Benefits of skilled trades and technology promoted in P.E.I.

Jim Day
Published on November 5, 2015

David Gormley, 19, of Bedford displays the bronze medal he won in cabinet making at the 2015 National Skills Competition in Saskatchewan.

©Jim Day/The Guardian

Building gives David Gormley great personal satisfaction.

He is a hands-on person who took well to carpentry, earning gold in a provincial skills competition while attending high school in Morell.

Gormley, 19, of Bedford has gone on to complete Holland College’s one-year cabinet making program in Summerside.

He is confident a good, secure, long-term livelihood lies ahead building cabinets.

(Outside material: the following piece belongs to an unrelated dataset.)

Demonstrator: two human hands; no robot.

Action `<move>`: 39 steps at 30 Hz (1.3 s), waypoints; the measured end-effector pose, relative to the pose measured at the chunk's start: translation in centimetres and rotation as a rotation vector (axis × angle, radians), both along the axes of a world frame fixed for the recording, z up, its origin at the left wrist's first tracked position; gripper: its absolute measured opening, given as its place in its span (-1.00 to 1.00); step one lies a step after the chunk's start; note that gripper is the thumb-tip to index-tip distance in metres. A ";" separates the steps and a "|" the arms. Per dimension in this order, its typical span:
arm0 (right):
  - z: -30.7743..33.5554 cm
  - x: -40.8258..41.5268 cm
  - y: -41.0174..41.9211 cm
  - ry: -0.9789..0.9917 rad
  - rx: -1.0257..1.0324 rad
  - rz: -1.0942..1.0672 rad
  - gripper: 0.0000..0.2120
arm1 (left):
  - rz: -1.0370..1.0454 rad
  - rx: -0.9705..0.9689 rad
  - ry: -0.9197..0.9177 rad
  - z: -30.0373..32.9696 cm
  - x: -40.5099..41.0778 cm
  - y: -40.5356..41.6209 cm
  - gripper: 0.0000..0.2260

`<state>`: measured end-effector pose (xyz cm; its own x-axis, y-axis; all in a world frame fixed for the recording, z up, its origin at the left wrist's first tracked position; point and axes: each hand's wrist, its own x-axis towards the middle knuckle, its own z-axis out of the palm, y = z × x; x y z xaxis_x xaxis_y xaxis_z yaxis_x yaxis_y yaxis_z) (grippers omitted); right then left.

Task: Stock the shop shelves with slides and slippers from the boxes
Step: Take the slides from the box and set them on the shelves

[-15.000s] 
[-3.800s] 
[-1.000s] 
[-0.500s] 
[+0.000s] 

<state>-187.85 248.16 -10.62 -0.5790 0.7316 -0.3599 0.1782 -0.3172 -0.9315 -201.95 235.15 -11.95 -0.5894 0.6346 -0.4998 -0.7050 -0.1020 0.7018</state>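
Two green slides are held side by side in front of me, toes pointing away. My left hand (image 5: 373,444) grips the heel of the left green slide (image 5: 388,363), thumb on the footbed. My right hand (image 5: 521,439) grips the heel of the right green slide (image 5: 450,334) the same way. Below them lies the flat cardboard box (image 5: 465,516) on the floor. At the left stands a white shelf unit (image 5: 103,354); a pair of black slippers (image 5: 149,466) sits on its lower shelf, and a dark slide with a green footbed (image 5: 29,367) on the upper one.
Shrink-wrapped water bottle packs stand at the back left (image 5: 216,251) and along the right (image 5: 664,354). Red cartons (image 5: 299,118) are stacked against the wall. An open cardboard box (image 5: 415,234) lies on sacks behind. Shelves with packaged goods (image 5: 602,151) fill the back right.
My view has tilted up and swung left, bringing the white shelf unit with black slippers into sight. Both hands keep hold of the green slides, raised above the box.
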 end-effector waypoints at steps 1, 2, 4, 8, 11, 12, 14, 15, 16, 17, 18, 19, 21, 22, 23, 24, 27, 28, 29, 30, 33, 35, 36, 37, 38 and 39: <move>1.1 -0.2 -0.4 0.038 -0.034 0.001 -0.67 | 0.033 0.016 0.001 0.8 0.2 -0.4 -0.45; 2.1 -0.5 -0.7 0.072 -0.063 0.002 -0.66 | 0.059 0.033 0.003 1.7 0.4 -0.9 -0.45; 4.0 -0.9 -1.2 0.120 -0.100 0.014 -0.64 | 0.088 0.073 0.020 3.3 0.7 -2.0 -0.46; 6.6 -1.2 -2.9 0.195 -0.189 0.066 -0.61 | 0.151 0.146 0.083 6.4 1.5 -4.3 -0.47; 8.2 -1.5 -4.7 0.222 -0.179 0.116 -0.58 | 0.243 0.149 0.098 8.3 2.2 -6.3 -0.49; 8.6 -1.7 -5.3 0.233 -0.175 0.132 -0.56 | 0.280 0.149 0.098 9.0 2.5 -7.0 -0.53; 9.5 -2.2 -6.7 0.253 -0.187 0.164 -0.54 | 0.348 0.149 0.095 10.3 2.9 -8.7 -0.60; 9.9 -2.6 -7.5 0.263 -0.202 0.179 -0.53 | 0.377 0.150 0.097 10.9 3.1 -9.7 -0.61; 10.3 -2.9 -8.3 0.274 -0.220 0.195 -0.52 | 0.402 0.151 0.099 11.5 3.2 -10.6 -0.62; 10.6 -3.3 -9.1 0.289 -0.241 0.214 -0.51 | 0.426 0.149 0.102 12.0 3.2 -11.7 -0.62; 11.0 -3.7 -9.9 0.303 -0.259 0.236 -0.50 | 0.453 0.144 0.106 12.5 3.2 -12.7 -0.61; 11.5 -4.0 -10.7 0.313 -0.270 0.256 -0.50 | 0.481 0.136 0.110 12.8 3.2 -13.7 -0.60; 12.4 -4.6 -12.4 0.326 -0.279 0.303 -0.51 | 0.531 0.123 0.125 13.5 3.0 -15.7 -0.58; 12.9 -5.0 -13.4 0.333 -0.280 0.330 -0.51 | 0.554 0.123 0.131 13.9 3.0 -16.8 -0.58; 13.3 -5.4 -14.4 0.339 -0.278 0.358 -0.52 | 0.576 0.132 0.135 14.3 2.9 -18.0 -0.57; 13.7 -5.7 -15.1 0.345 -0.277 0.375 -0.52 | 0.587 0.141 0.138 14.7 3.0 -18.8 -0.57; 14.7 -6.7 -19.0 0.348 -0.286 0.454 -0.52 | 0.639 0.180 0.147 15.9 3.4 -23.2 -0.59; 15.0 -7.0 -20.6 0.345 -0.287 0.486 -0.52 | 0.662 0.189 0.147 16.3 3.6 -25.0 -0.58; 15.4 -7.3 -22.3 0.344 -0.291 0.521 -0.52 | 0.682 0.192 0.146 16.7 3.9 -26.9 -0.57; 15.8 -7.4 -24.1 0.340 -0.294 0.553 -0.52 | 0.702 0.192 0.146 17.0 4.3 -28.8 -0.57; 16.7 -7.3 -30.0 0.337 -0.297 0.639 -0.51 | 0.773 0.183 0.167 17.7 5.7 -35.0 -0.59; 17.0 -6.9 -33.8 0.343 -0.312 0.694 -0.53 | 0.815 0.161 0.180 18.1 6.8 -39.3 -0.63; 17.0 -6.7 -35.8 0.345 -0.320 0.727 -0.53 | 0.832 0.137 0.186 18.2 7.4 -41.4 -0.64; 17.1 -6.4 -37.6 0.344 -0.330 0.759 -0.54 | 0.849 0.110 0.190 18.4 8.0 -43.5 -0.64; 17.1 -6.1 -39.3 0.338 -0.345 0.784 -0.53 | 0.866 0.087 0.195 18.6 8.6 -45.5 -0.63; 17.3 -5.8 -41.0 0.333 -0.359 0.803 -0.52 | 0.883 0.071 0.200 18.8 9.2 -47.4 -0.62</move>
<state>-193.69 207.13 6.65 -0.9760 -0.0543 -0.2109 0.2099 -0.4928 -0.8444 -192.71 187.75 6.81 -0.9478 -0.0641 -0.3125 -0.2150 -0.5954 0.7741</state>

Picking up bronze in cabinet making at the 2015 National Skills Canada Competition in Saskatchewan certainly boosted his confidence and offered reassurance he is on the right career path.

Currently working on a dairy farm, Gormley plans to begin his cabinet making apprenticeship this winter, with the hope of later earning his Red Seal, which would allow him to work anywhere in the country.

Gormley was on hand this week at Holland College in Charlottetown as Prince Edward Island Trades and Technology Week was officially proclaimed.

As part of a national initiative, Skills Canada and its member organizations will be promoting and hosting events throughout the week to raise awareness of skilled trades and technology careers to parents, youth, and the general public.

Holland College president Brian McMillan says great careers are available in skilled trades and technology with the added opportunity of a person starting his or her own business.

“The underlying demographics of an aging workforce in these occupational areas and the current rise in regional and national megaprojects indicate that there will be continued opportunity for our youth to find meaningful careers in these sectors,’’ said McMillan.

“P.E.I. has demonstrated growth in new sectors such as information technology, renewable energy, marine and aerospace, and Holland College is contributing skilled labour through our full-time program, flexible part-time learning, and contract training.’’

Workforce and Advanced Learning Minister Richard Brown announced a $500 prize to support a new Skills Canada P.E.I. contest.

The prize money will be used to support the purchase of new tools and/or equipment for the career and technical education programs at the winning school.

The contest encourages students in Grades 9 to 12 to design hands-on activities that demonstrate engagement in the skilled trades and technologies.